*What you need to do:*
Extract only the lines running from the top of the entries to the line that holds "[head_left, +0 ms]". Include that line and omit the pictures.

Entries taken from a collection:
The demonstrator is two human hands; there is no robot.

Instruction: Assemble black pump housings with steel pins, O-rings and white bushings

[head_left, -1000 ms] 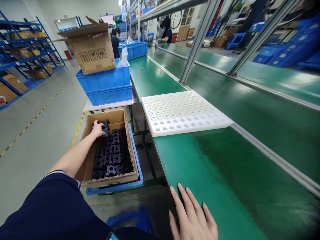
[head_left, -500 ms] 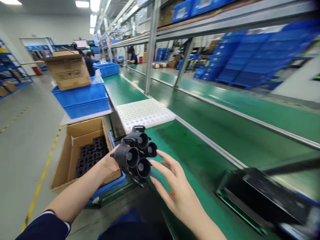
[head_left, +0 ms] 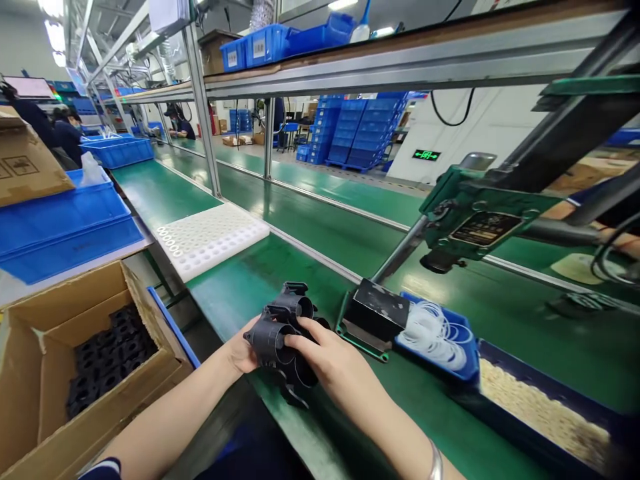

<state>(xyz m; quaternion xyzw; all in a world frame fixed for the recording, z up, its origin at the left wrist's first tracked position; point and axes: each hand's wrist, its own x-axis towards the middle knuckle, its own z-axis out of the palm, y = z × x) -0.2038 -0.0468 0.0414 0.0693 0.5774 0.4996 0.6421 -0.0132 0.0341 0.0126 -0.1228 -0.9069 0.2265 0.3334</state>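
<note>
1. At the far left, a brown carton point(head_left: 30, 167) sits on stacked blue bins point(head_left: 75, 217).
2. Below them, an open cardboard box point(head_left: 85, 293) has lots of black parts point(head_left: 110, 353) inside.
3. Next, a white board point(head_left: 200, 270) with round holes lies flat on the green tabletop point(head_left: 275, 260). Some pale rings show at its left side.
4. The left hand point(head_left: 245, 353) has its grip closed on the side of the black tubes point(head_left: 273, 340). They are up in the air over the near edge of the tabletop, with round open ends to the right.
5. The right hand point(head_left: 335, 357) has its grip part open, with bent fingers. Two fingertips touch the tubes near their open ends. Whether it has hold of them too, one cannot tell.
6. To the right, a black block point(head_left: 377, 313) is by the green and black machine point(head_left: 475, 220).
7. Just beside the block, a blue tray point(head_left: 467, 370) has thin white rings point(head_left: 435, 333) in it.
8. Last, a dark blue bin point(head_left: 510, 437) is full of small, pale bits point(head_left: 545, 407).
</note>
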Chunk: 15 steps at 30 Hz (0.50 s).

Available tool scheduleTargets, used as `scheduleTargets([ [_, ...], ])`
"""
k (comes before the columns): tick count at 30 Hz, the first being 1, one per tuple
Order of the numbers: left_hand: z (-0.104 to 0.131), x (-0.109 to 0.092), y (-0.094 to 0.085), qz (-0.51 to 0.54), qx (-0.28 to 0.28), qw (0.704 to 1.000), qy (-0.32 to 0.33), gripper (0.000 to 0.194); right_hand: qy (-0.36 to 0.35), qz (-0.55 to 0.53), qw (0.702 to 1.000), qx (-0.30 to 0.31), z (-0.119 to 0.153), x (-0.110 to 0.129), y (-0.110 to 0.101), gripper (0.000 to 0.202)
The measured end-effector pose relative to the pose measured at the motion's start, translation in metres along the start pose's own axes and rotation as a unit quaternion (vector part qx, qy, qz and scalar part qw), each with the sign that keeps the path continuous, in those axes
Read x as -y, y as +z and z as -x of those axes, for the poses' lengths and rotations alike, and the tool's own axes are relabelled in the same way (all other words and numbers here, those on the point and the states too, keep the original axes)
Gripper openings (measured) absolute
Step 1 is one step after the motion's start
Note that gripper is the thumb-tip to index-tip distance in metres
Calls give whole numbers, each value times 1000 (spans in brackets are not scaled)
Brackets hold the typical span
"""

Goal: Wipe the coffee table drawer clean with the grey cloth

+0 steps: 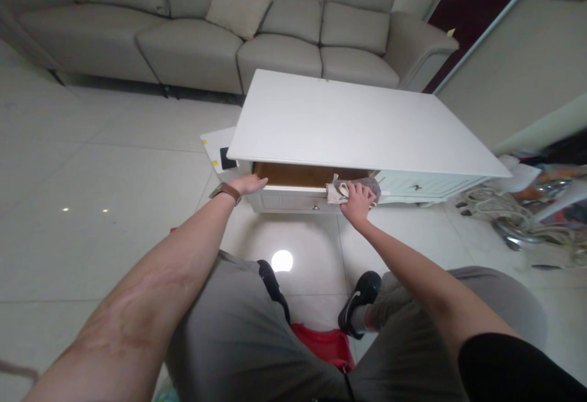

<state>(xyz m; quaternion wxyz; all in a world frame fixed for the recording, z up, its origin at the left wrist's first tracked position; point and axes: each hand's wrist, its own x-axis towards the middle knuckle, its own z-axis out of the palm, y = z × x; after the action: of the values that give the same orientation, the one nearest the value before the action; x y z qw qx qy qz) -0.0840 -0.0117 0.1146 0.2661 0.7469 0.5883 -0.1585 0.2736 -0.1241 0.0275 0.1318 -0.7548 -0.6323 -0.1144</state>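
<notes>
A white coffee table (358, 122) stands ahead with its left drawer (293, 195) pulled partly out, showing a brown wooden inside. My left hand (251, 184) rests at the drawer's left front corner, thumb along the edge, the other fingers mostly hidden. At the drawer's right front corner my right hand (358, 202) is closed on a cloth (337, 192), cream and printed on its left part. A grey fuzzy piece (372, 187) lies beside and behind the fingers; whether it belongs to the same cloth is unclear.
Behind the table stands a long grey sofa (192, 41) with a beige cushion (239, 3). A white board (213, 145) juts out at the table's left. Coiled cables (486, 203) and clutter lie at the right. A red plastic object (323, 344) is on the floor between my feet.
</notes>
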Motion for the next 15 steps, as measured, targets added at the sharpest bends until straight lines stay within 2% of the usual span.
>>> scheduleTargets([
  [15, -6, 3, 3, -10, -6, 1000, 14, 72, 6, -5, 1000, 7, 2, 2, 1, 65],
])
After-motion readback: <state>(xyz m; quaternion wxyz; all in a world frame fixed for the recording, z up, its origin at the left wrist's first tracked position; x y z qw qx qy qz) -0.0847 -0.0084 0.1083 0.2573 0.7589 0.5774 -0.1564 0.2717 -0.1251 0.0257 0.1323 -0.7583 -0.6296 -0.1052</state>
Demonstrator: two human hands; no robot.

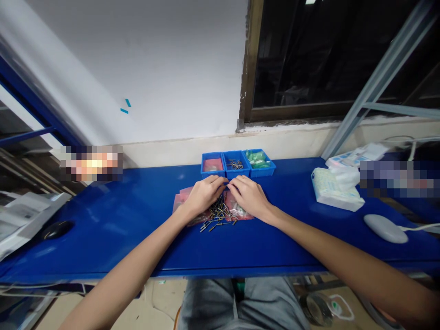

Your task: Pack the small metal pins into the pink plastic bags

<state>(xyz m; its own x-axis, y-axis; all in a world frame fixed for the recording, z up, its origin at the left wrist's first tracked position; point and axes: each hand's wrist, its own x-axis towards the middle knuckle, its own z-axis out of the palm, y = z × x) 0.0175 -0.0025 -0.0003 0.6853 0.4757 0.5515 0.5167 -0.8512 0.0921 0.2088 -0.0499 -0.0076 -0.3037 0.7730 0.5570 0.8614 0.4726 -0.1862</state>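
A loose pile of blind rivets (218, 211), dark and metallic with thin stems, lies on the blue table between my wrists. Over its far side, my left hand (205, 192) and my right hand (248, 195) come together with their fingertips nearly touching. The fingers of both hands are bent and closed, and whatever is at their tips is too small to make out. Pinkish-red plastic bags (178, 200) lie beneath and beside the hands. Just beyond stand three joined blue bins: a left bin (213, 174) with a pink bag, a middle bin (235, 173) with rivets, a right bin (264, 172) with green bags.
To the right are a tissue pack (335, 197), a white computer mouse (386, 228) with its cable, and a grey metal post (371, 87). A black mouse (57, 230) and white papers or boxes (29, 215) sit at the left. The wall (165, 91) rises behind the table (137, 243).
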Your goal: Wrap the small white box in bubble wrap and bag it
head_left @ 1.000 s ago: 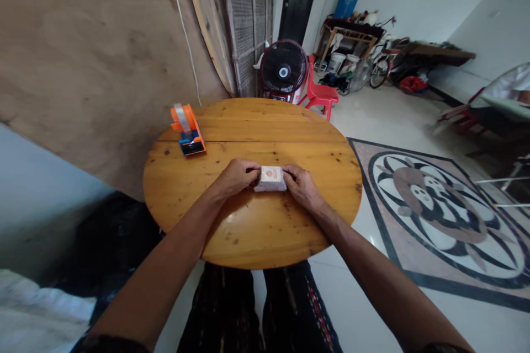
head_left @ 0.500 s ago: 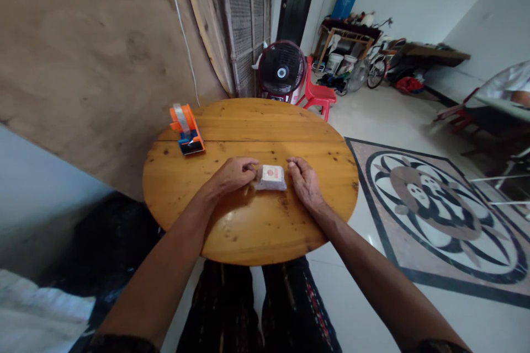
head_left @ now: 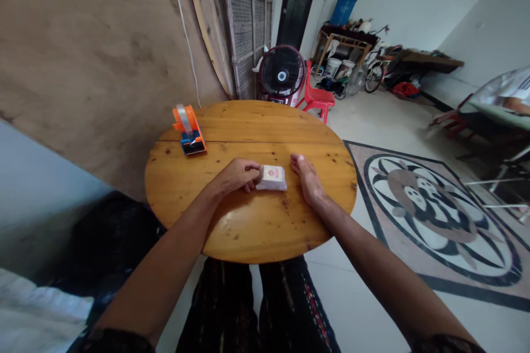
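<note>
A small whitish packet, with a pale label and red print on top, lies on the round wooden table. At its left end is my left hand, fingers loosely curled and slightly apart; whether the fingertips touch the packet I cannot tell. My right hand rests on its edge to the right of the packet, apart from it, fingers stretched out and nothing held. Toward the table's left rim stands an orange and blue tape dispenser with a roll of clear tape.
Beyond the table are a dark fan and a red plastic chair. A brown board rises along the left. A person's arm shows at the far right. Black bags lie at lower left.
My right hand has turned and its fingers have straightened, moving slightly away from the packet. My left hand stays by the packet's left end. The view has shifted a little.
</note>
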`<state>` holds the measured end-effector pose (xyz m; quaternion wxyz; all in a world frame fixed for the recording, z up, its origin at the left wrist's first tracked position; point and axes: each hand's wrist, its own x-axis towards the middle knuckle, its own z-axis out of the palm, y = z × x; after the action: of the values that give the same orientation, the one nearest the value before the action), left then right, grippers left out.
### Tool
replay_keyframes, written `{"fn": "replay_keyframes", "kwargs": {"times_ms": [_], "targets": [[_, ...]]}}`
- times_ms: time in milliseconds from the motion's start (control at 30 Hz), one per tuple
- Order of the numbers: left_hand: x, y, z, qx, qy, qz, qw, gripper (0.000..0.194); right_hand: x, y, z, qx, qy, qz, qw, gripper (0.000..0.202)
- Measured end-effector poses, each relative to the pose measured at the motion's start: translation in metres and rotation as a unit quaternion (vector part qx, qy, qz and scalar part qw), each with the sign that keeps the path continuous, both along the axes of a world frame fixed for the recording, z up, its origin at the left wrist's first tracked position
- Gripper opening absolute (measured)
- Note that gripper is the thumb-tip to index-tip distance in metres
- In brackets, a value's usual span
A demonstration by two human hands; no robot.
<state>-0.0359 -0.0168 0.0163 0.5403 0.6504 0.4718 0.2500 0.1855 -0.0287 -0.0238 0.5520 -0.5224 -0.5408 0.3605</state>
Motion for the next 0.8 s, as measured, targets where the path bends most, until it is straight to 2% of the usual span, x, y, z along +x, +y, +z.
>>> {"fn": "replay_keyframes", "kwargs": {"times_ms": [100, 300, 433, 567, 733, 800], "targets": [[0.000, 0.000, -0.004, 0.012, -0.008, -0.012, 1.000, 0.026, -0.018, -0.001, 0.004, -0.058, 0.102, 0.014, 0.993, 0.064], [0.001, -0.005, 0.000, 0.067, 0.014, -0.039, 0.997, 0.025, -0.049, -0.001, 0.001, -0.029, 0.057, 0.013, 0.998, 0.071], [0.003, -0.008, 0.004, 0.134, 0.038, -0.077, 0.987, 0.023, -0.053, -0.001, -0.001, 0.003, -0.006, 0.025, 1.000, 0.070], [0.003, -0.008, 0.004, 0.172, 0.045, -0.092, 0.980, 0.023, -0.053, -0.002, 0.001, 0.005, 0.005, 0.048, 0.999, 0.068], [0.004, -0.008, 0.004, 0.167, 0.051, -0.076, 0.982, 0.025, -0.052, -0.004, 0.006, -0.007, 0.031, 0.081, 0.996, 0.066], [0.004, -0.007, 0.002, 0.142, 0.048, -0.062, 0.987, 0.025, -0.051, -0.003, 0.009, -0.020, 0.058, 0.069, 0.996, 0.066]]}}
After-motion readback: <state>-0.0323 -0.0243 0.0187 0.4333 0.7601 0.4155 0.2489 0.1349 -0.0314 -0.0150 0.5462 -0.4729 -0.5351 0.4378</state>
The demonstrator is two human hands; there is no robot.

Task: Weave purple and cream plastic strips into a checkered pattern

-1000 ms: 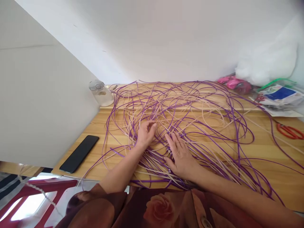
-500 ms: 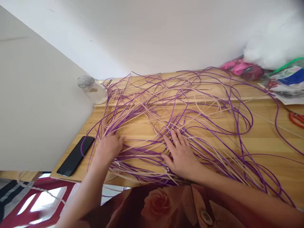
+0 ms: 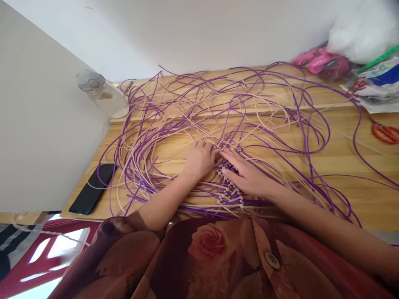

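Note:
Long purple and cream cords [image 3: 137, 153] spread over the wooden table and meet in a small knotted piece [image 3: 229, 189] of tight purple-and-cream knots at the middle. At the upper left edge of that piece, my left hand [image 3: 199, 160] has its fingers curled down onto the cords. What exactly lies under its fingertips is hidden. My right hand [image 3: 247, 174] rests on the knotted piece, fingers stretched forward and thumb apart from them. Its fingertips are close to the left thumb, and the palm covers part of the knots.
A black phone [image 3: 92, 189] lies at the left table edge. Behind it stands a clear bottle [image 3: 106, 95]. Red-handled scissors [image 3: 385, 133], plastic bags [image 3: 380, 85] and a pink bundle [image 3: 326, 62] are at the right. A raised wooden ledge [image 3: 330, 109] runs along the wall.
My left hand has moved right from the left-side cords to the knotted piece. My right hand has drawn its fingers closer together, uncovering more knots. The view has tilted down.

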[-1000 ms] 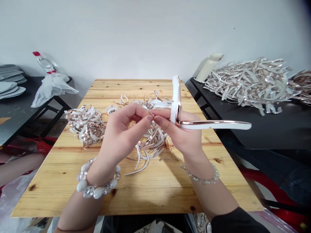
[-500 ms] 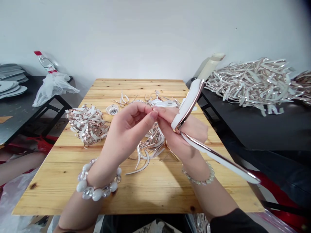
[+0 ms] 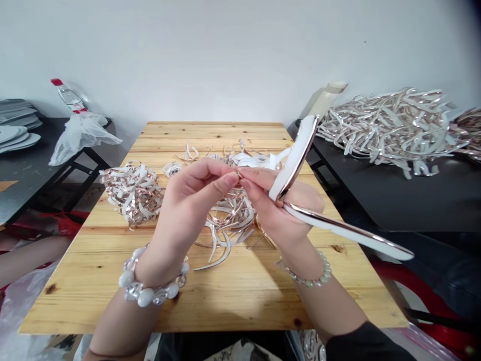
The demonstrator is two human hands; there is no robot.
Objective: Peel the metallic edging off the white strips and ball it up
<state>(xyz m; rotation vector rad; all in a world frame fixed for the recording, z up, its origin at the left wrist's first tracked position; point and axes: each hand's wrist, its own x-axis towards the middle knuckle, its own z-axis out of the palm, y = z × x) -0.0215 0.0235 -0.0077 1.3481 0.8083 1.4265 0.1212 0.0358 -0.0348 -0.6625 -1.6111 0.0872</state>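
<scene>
Above the middle of the wooden table, my left hand (image 3: 188, 200) pinches something small and thin, too small to name, with thumb and forefinger. Its fingertips nearly meet those of my right hand (image 3: 274, 205). My right hand is closed on a white strip (image 3: 338, 226) with rose-gold edges. The strip forks: one arm rises past the knuckles, the other points to the lower right. Beneath and behind the hands lies a loose pile of similar curved strips (image 3: 235, 213).
A tangled bundle of strips (image 3: 133, 193) sits at the table's (image 3: 112, 281) left. A big heap (image 3: 398, 125) covers part of the right black table. On the left black table are a bottle (image 3: 69, 95), a plastic bag (image 3: 84, 135) and grey plates (image 3: 17, 138). Another person's arm (image 3: 33, 255) shows at left.
The forked strip has turned a little, its lower arm now higher and further right. My left hand has shifted slightly left, and a tiny thin piece shows between the fingertips.
</scene>
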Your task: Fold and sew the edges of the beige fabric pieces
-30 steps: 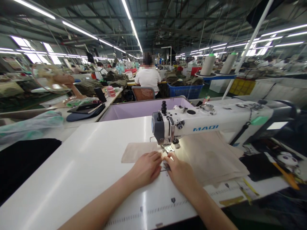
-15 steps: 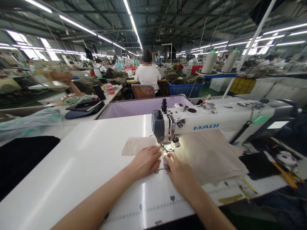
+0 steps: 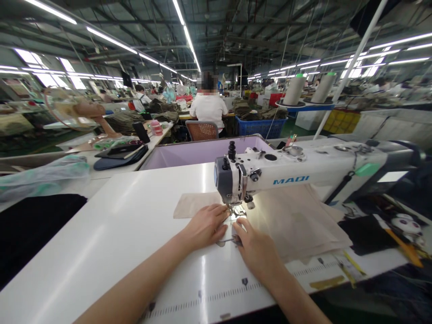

*Your response:*
The demonstrator is two human hands; there is no robot.

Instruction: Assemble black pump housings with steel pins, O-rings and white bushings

[head_left, -1000 ms] 
[head_left, -500 ms] 
[head_left, +0 ms] 

This concludes the response.